I sat up, trying to remember what I could from the dream before it faded away into wisps of nothing but all I could focus on was that Brad had been in danger. I got up and checked the living room for signs of life and possibly food. I wasn’t too surprised to find my mom gone. It wasn’t 2:00 a.m. yet, which was the time most alcoholics turned into pumpkins. I should have known that her moment of clarity was another mirage created by years of wandering this desert by myself. I grabbed a banana and headed back to my room, wondering how many times I was going to run at that football of hope, knowing she was going to pull it away eventually.

I thought about taking a shower but decided I was just going to stink myself up all over again, so I just pulled off my clothes and went back to sleep.

 

 

Brad

 

A
TAPPING
sound on my car window woke me up instantly.

I jerked away in a blur and ended up slamming my knee into the steering wheel. “Motherfucker!” I called out as a light blinded me from my left. I held up my hand as images of alien abductions flashed though my head.

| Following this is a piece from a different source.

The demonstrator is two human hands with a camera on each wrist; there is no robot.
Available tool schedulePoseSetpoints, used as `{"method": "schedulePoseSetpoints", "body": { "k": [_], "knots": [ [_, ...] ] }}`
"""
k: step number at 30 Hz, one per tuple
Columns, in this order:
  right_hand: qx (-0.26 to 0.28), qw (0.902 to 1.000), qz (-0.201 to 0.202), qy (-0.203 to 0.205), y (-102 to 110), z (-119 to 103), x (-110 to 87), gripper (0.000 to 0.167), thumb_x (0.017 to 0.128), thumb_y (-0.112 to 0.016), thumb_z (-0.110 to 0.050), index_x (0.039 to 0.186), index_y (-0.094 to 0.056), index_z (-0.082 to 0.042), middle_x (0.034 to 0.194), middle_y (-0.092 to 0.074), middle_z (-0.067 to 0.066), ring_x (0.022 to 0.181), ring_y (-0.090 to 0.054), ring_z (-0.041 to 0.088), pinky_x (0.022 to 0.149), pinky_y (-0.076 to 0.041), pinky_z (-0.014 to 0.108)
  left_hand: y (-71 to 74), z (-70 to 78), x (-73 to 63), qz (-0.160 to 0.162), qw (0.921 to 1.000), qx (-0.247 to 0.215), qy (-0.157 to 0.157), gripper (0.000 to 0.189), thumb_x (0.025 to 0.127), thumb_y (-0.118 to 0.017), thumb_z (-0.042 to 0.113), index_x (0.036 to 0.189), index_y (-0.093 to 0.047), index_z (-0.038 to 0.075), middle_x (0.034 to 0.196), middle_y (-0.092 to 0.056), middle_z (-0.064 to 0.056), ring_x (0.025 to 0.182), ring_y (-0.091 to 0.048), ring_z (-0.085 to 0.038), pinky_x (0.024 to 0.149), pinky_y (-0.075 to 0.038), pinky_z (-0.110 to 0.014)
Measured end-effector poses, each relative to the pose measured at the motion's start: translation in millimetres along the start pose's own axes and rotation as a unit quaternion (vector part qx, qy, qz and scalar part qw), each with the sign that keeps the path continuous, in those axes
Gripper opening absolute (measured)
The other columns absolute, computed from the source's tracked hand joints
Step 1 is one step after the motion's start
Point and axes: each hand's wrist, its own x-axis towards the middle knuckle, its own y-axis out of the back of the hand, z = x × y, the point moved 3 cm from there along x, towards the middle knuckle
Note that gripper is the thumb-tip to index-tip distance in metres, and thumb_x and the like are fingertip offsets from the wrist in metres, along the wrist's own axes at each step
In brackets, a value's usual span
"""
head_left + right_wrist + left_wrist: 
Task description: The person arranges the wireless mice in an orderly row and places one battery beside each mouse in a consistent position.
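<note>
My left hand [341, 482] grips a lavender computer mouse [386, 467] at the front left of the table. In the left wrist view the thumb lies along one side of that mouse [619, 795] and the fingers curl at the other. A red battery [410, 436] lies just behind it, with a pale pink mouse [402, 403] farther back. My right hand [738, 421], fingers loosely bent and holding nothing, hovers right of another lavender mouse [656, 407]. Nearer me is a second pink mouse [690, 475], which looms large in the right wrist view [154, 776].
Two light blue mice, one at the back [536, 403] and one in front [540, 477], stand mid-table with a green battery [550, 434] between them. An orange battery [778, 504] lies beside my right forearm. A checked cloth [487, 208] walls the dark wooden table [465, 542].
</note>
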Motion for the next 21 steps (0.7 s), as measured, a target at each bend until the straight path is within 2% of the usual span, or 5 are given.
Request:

“Brad? Bradley Greymark?” a voice asked on the other side of my window.

The aliens knew my name?

More rapping on the window. “Son, are you Bradley Greymark?”

My eyes began to adjust, and what I had been so sure just seconds before was a nasty green alien with a taste for brains began to look more and more like a policeman.

“Son, I need you to roll down this window.”

The words started to make sense as I fully woke up. I rolled down the window and was greeted by a gust of freezing air. “Son of a bitch,” I muttered, my teeth starting to chatter.

“Are you Bradley Greymark?” the policeman asked me again. I nodded as I turned on the heater. “Bradley Greymark the baseball player?”

Not so much.

“Yeah,” I snapped, willing at this point to say anything to roll that damn window up. “That’s me, why?”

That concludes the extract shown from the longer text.